Pourquoi, tout de même, une telle indifférence des responsables politiques en France ?

D’abord, c’était une ancienne colonie belge, ce n’était pas vraiment “chez nous”, le Rwanda. Deuxièmement, on croyait à la présence des Britanniques, car la rébellion du FPR avait ses bases en Ouganda, et que l’Ouganda était une ancienne colonie britannique. Troisièmement, il y avait prétendument la “main” des Américains, car Paul Kagamé avait été formé militairement par eux. De plus, Kagamé ne parlait pas français ! A un de mes retours du Rwanda, j’avais croisé Alain Juppé, qui était ministre des Affaires étrangères, et qui a été le premier dans le gouvernement de cohabitation à parler de génocide. Je demandais une force d’interposition et Juppé y a été favorable. Mais il m’avait expliqué qu’il existait des tensions au sein de l’exécutif. Finalement, la France a fini par le faire, via l’ONU, j’ai dû convaincre le secrétaire général Boutros Boutros-Ghali d’envoyer des forces. L’opération Turquoise a débuté en juin, mais la majorité des Tutsi étaient déjà morts.

Le rôle précis de cette opération, qui survient alors que le génocide a déjà en effet très largement eu lieu, reste flou encore trente ans après…

L’opération Turquoise a été faite avec des consignes. Celles-ci n’étaient pas de “soutenir les Tutsi”. Pas du tout. C’était de “faire la paix”, mais les Hutu étaient presque entre eux à ce stade. L’opération a été organisée par la France, avec un mandat des Nations unies. Les soldats sont arrivés par la RDC. Et, malheureusement, ils ont laissé passer les génocidaires, en particulier les membres du gouvernement [qui fuyaient le Rwanda après la prise de pouvoir de Kagamé, début juillet].

Paul Kagamé, qui dirige le pays depuis 2000, fait face à une élection présidentielle le 15 juillet prochain. Il n’a pratiquement pas d’opposition. Que pensez-vous de sa politique, qui a fait du Rwanda une puissance économique mais en négligeant la question des droits de l’homme ?

Franchement, Kagamé a été formidable. Le Rwanda est devenu le plus brillant pays d’Afrique. Le processus de réconciliation dans le pays a été incroyable. Tout le monde avait participé au massacre. Il y avait tellement de monde qu’on ne pouvait les juger tous. J’ai visité les prisons. J’ai parlé avec des assassins. Les tribunaux traditionnels, les “gacaca”, ont permis de faire face à la culpabilité collective. Kagamé devait refaire le pays avec les Hutu et le reste des Tutsi. Il fallait que ça marche. Bien sûr, on a critiqué Kagamé, on aurait préféré un parfait démocrate, mais ce n’était pas possible.

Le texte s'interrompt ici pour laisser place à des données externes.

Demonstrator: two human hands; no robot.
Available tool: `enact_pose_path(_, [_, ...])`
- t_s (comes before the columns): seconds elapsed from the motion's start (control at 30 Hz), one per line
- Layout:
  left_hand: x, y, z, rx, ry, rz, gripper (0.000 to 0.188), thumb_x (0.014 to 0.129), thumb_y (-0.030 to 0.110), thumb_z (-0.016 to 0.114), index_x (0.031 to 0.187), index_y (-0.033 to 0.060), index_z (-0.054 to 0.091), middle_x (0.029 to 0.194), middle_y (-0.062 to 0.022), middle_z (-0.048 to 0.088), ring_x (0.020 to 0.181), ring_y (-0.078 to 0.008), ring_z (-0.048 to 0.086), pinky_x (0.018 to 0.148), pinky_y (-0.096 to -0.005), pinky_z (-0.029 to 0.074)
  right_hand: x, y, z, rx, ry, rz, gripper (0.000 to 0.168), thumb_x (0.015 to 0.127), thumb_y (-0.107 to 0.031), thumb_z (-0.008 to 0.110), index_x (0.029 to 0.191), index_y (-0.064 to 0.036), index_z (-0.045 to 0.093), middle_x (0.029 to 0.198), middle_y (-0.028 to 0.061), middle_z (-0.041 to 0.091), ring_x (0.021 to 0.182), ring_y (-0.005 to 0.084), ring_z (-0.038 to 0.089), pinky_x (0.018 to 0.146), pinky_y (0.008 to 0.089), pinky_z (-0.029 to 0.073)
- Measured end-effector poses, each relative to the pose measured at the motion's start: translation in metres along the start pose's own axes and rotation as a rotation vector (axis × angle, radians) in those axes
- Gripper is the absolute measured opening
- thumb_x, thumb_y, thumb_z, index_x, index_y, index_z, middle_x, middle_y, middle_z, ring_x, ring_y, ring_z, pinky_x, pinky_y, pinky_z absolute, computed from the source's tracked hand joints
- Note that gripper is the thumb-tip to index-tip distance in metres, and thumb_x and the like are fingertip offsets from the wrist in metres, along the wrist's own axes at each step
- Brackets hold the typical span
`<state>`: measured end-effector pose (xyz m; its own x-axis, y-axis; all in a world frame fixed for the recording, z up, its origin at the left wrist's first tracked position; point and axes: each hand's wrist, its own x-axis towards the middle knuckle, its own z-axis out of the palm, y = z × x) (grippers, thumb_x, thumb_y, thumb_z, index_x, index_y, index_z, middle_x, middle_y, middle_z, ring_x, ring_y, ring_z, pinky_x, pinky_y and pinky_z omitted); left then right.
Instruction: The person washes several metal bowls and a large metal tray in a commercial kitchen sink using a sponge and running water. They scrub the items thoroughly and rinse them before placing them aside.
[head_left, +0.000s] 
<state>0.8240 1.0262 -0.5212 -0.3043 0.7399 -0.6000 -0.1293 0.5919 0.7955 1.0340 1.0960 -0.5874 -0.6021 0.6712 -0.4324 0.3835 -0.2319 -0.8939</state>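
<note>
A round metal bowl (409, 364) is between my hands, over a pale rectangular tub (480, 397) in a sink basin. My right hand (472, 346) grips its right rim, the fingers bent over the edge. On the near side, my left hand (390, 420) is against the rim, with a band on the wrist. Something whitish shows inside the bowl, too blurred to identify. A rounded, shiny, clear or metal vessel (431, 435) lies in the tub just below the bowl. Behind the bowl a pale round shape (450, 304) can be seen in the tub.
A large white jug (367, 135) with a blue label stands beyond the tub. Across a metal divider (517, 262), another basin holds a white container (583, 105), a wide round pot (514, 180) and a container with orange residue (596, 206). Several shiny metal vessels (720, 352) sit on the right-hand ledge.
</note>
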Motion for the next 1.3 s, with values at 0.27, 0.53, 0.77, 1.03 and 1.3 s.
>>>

En 2021 est paru le rapport Duclert, commandé par Emmanuel Macron. Il met en évidence les manquements de la France, mais sans aller jusqu’à la complicité de génocide. Le président n’ira pas aux commémorations du 7 avril. Devrait-il présenter des excuses au nom de la France ?

Emmanuel Macron avait vingt ans de retard de la France à rattraper, il a fait ce qu’il fallait pour que les relations se rétablissent. Il y a eu un déni de la part des autorités françaises, le livre de Vincent Duclert [La France face au génocide des Tutsi. Ed. Tallandier, 2024], encore plus fouillé que son rapport, le montre très bien. Des excuses ? Oui, ce serait mieux.